Start of TASK DATA

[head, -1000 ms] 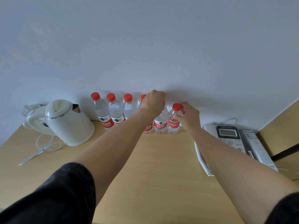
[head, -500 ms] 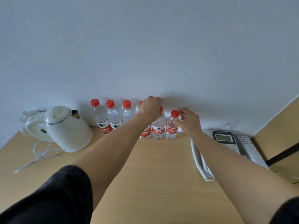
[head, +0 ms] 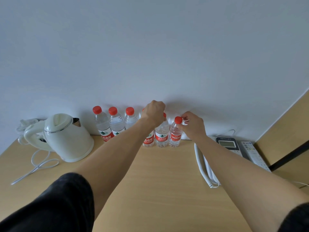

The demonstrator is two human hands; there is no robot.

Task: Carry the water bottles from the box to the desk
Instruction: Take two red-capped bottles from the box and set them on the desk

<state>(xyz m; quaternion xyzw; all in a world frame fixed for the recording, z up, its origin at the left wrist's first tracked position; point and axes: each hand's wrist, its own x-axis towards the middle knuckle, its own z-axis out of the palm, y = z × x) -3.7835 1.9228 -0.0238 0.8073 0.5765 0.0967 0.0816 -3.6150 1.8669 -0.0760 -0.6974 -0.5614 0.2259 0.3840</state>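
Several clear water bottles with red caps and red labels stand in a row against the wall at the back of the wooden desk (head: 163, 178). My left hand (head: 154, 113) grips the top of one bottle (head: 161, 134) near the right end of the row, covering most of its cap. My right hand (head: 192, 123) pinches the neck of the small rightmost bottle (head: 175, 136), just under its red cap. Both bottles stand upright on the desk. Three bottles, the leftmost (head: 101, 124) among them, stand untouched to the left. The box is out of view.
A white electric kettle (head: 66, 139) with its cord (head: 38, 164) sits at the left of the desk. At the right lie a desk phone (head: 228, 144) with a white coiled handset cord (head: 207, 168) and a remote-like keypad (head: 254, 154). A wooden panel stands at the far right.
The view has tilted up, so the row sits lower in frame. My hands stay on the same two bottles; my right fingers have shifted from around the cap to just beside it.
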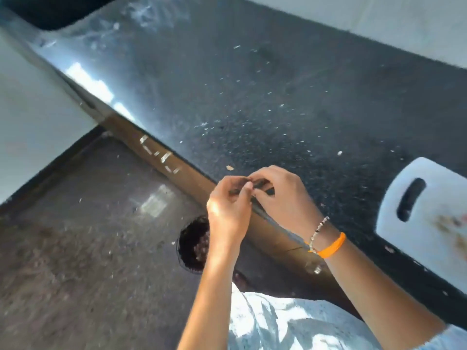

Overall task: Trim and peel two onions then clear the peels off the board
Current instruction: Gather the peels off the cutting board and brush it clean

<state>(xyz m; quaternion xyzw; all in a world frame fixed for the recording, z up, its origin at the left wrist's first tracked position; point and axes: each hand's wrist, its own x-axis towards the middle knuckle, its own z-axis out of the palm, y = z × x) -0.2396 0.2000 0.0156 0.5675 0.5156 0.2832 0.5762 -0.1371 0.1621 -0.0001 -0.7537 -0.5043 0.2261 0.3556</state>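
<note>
White board [427,213] at rt, both hands pinching peels [249,186]

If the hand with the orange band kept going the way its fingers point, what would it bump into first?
The right hand points left at the left hand, and their fingertips already meet around something small and dark. So it would likely bump that hand first.

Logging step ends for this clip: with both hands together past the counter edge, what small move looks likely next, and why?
Probably letting go of the dark scraps, likely peels, so they drop. The left hand and right hand pinch them together past the counter edge, above a dark round bin on the floor. The white cutting board shows only small bits; blur hides whether the scraps are peel.
</note>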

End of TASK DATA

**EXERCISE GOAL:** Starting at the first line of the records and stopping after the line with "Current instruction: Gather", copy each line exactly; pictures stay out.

**EXPECTED ANSWER:**
[head, -1000 ms] 
[head, -500 ms] 
[head, +0 ms] 

The demonstrator is two human hands; there is no robot.

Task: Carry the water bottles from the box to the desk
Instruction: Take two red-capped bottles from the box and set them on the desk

<state>(xyz m; quaternion xyzw; all in a world frame fixed for the recording, z up, its origin at the left wrist's first tracked position; point and axes: each hand's wrist, its own x-axis towards the middle knuckle, its own z-axis out of the palm, y = z × x) -3.7835 1.9228 -0.0238 0.8073 0.5765 0.0967 0.0816 -3.6150 1.8669 -0.0760 -0.6974 -0.5614 0.2259 0.3840</state>
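Several clear water bottles with red caps and red labels stand in a row against the wall at the back of the wooden desk (head: 163, 178). My left hand (head: 154, 113) grips the top of one bottle (head: 161, 134) near the right end of the row, covering most of its cap. My right hand (head: 192, 123) pinches the neck of the small rightmost bottle (head: 175, 136), just under its red cap. Both bottles stand upright on the desk. Three bottles, the leftmost (head: 101, 124) among them, stand untouched to the left. The box is out of view.
A white electric kettle (head: 66, 139) with its cord (head: 38, 164) sits at the left of the desk. At the right lie a desk phone (head: 228, 144) with a white coiled handset cord (head: 207, 168) and a remote-like keypad (head: 254, 154). A wooden panel stands at the far right.
The view has tilted up, so the row sits lower in frame. My hands stay on the same two bottles; my right fingers have shifted from around the cap to just beside it.
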
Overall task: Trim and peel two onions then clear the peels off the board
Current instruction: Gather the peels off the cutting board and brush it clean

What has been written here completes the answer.